Data about interactions between system elements (agents) is ubiquitous. This applies particularly to interactions between individuals, thanks to new communication technologies, sensor recordings, and online interactions. To analyze, to model and to interpret these data, however, is one of the biggest challenges for data science. Instead of applying existing methodologies to just another data set, we need to implement system specific concepts. Such problems do not just concern data analysis, they pertain even more to the modeling of such systems. This proposal makes an important step forward, by addressing these methodological challenges. To understand structural balance, the differences between many-particle systems and socio-economic multi-agent systems need to be addressed. While in physical systems with given spin-spin interactions, spins try to align such that the local frustration is minimized, in social systems agents have the opportunity to also change the sign of their relations, to obtain a better balanced state. But how do we know about their signed relations, for example their friend-or-foe relationship? The data in almost all cases records only the observed interactions, but to model and to understand the problem of structural balance, we need their relations. Therefore, in this project, we first solve the methodological problem of inferring signed relations from interactions by developing a novel statistical approach to analyze such data.
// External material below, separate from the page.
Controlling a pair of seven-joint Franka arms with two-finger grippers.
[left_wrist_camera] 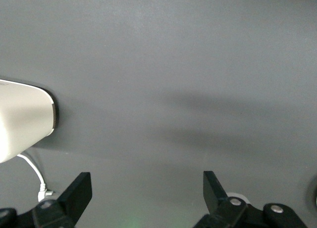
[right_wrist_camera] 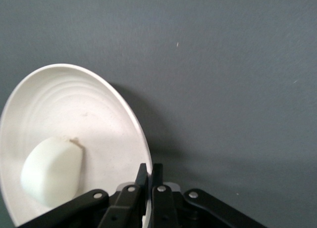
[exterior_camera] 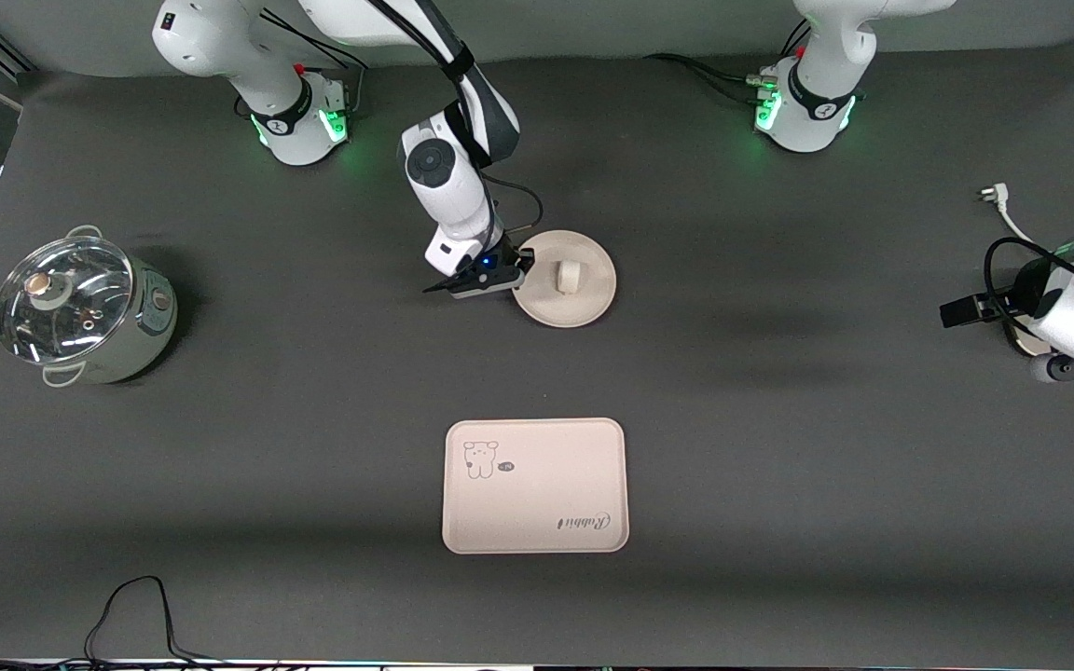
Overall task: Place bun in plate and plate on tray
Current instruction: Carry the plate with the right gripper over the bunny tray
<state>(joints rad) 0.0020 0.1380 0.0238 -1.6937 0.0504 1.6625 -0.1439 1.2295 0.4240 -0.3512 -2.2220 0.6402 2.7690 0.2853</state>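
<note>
The right arm reaches down from its base and bends toward the table's middle, its right gripper (exterior_camera: 520,267) clamped thin on the rim of the plate (exterior_camera: 584,303) at the edge toward the right arm's end, fingers (right_wrist_camera: 140,188) pinched together over that lip. The bun (exterior_camera: 567,276) lies inside the plate, and the tray (exterior_camera: 535,485) sits well apart, nearer the front camera. The left arm waits at its own end of the table, left gripper (left_wrist_camera: 147,193) spread wide over bare table beside a white plug cable (exterior_camera: 1003,210).

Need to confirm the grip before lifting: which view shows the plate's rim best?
The right wrist view: the right gripper is shut on the plate rim. The front view shows the whole plate, smaller. The left wrist view misses it.
</note>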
Figure 2: Co-evolution of attributes, signed relations of agents and structural balance. Source: P.J. Górski et al., Physical Review Letters, 2020

Structural balance theory provides hypotheses of how unbalanced relations are settled that have been hardly tested for real-world systems. To investigate how structural balance evolves over time, we have to solve the problem that agents’ attributes, relations and interactions change on different time scales and therefore need to be identified and separated. We will further develop a new agent-based model (ABM) that considers the co-evolution of attributes and signed relations of agents (Fig. 2), to understand how these constrain their interactions. Through a novel calibration-validation procedure developed in this project, the formal ABM will then be turned into a data-driven model. It takes data from real-world systems as input to reproduce their dynamics of structural balance. This way, we produce new data sets about the evolution of signed relations in social systems and at the same time, also provide a calibrated and validated interaction model to understand how structural balance evolves.
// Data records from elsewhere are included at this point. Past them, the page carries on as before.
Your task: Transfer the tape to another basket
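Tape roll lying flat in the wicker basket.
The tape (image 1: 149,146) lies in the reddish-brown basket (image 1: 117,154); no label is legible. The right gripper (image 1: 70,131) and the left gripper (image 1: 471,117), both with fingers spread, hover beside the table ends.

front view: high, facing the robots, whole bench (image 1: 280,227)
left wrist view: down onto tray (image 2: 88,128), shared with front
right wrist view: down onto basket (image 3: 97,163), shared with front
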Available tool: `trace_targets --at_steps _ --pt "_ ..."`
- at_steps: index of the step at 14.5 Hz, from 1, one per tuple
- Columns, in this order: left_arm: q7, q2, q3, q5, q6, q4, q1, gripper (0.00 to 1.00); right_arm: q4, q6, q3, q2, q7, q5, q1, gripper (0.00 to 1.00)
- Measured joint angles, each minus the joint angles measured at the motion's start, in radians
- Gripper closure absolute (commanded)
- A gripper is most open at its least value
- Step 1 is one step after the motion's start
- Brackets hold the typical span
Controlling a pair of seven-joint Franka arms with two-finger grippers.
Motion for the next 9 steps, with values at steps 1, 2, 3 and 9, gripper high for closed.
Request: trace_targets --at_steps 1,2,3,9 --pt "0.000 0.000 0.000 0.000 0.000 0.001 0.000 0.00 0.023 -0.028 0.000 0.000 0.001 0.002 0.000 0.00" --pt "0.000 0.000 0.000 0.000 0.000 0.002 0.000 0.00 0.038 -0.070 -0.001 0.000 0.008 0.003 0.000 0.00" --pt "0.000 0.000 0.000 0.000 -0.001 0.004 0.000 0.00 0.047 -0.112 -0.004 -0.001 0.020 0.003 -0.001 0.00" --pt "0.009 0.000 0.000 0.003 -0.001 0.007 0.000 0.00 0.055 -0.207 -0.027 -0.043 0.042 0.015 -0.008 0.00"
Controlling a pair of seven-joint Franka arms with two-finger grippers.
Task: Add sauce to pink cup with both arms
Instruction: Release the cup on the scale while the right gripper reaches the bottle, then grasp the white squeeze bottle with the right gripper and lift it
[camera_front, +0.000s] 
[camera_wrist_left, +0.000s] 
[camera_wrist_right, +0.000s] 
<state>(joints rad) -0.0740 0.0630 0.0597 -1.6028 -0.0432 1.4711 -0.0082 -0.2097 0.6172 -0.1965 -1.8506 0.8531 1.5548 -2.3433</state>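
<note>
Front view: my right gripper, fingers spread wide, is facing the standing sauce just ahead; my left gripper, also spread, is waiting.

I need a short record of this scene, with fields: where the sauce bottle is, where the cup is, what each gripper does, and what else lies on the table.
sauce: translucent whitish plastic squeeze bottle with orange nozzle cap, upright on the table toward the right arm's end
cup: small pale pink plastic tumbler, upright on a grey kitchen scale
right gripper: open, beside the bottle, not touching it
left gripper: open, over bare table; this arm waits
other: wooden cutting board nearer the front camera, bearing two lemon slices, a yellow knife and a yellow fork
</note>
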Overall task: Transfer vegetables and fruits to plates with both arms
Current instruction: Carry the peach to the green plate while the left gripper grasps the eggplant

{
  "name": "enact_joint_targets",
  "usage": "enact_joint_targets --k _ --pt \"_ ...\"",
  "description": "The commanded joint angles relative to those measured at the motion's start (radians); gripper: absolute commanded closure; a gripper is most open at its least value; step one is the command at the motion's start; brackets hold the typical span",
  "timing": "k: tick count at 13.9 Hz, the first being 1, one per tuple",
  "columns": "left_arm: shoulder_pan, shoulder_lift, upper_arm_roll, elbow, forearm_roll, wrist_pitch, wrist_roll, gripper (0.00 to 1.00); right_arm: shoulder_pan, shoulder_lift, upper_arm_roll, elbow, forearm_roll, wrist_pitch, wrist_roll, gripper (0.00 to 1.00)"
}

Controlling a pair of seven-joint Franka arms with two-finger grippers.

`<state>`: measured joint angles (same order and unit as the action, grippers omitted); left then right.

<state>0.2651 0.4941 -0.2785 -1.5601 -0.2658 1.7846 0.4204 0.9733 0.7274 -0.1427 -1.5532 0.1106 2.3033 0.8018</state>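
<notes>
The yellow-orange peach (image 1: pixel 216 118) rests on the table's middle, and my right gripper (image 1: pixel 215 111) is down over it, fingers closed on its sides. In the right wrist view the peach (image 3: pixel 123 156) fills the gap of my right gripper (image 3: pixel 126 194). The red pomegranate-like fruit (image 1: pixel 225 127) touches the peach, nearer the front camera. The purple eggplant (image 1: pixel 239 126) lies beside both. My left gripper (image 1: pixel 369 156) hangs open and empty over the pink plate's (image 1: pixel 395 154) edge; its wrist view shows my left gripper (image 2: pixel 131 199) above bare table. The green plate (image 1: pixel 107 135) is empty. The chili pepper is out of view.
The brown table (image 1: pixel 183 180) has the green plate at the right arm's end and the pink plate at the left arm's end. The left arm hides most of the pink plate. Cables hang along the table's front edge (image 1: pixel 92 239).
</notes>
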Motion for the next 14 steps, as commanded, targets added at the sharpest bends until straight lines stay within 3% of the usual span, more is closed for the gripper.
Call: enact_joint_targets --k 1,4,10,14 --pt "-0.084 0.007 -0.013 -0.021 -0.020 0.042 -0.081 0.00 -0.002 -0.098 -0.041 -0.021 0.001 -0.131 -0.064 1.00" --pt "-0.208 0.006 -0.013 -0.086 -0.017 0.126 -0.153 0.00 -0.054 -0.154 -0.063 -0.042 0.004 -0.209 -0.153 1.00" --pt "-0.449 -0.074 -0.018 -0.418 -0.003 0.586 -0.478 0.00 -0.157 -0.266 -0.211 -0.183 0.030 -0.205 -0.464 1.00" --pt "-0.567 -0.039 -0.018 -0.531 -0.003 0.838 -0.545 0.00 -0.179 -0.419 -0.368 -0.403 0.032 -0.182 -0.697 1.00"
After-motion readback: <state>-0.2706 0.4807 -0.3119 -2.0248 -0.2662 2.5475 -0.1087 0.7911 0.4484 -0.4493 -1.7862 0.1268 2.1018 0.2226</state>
These insights will help to understand the problem of structural balance in a comprehensive and novel manner. This concerns the theoretical perspective, where we provide methodologies to link structural balance to the inference problem of signed relations and, subsequently, to observed interactions. It also regards the applied perspective, where we provide an interaction model calibrated and validated against real-world data. This opens new avenues towards research questions that were difficult to address before, like the co-evolution of agents and their relations or the impact of their attributes, i.e., their internal degrees of freedom, on the observed systemic properties. Eventually, the results of this project will allow to develop new research questions that build on an informed understanding of structural balance, to investigate its relation to the functionality and performance of systems.

Project objectives and work packages

The project is structured to consist of three objectives divided into work packages (WP):

(O1) extract signed relations and the time-scale of their evolution:
            WP 1.1. Extract signed relations from unsigned interactions.
            WP 1.2. Identify the time scales at which structural balance evolves.
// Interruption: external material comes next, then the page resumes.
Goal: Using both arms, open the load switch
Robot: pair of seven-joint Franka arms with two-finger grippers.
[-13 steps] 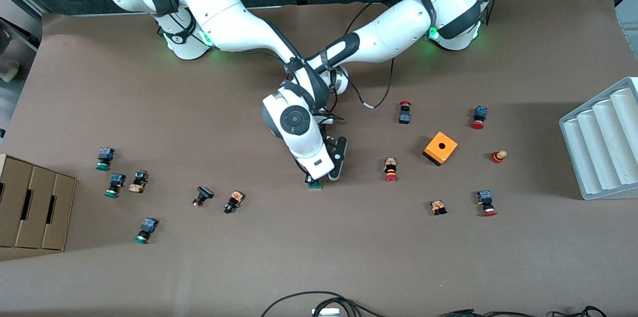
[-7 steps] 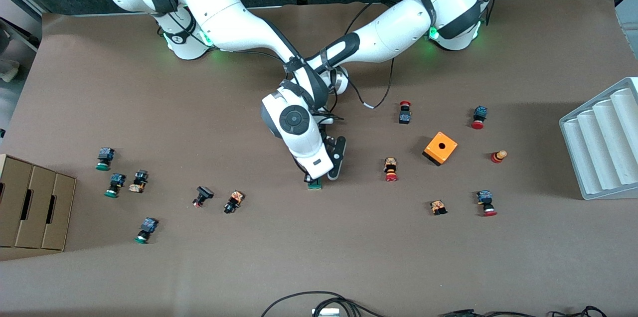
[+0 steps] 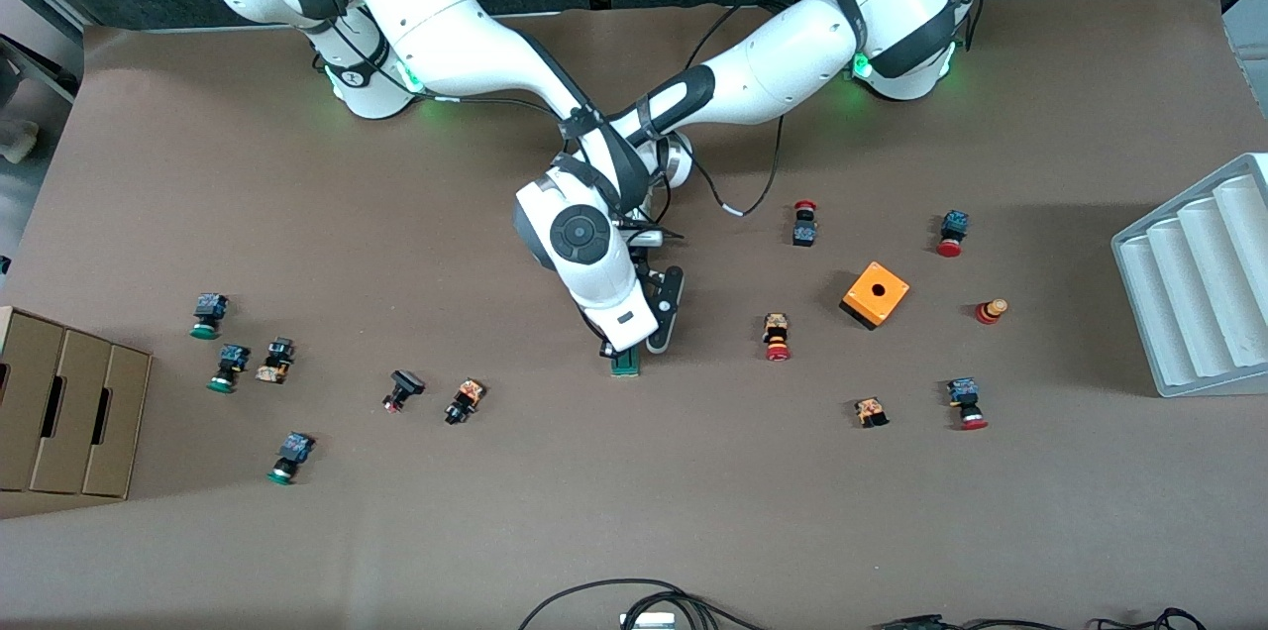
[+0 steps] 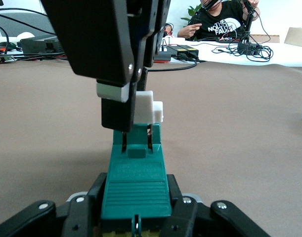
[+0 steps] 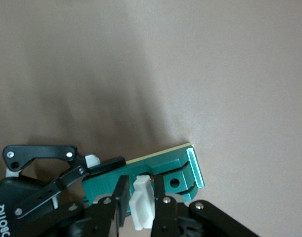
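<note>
The load switch, a dark-green block, is held just above the middle of the table between both grippers. In the left wrist view my left gripper is shut on the ribbed green body. My right gripper comes down from above and is shut on the white end piece, which sits at the top of the forked green end. The white piece shows partly raised from the green body. In the front view the right gripper sits over the switch; the left gripper is mostly hidden beneath the right arm's hand.
An orange cube with a hole and several push buttons lie toward the left arm's end. More buttons lie toward the right arm's end, near a cardboard box. A white ribbed rack stands at the table's edge.
The right arm's hand has shifted slightly toward the robots' bases, and the switch has moved a little with it. Both grips stay as they were.
</note>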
(O2) model social balance using micro-founded generative agent-based models:
            WP 2.1. Build ABM which can generate interactions from signed relations.
            WP 2.2. Build ABM which describe the evolution of signed relations.

(O3) validate the proposed models by using real-world data sets about signed systems.

ETH Zurich lab is mostly responsible for O1, FENS lab is mostly responsible for O2, and both teams validate proposed models in terms of O3.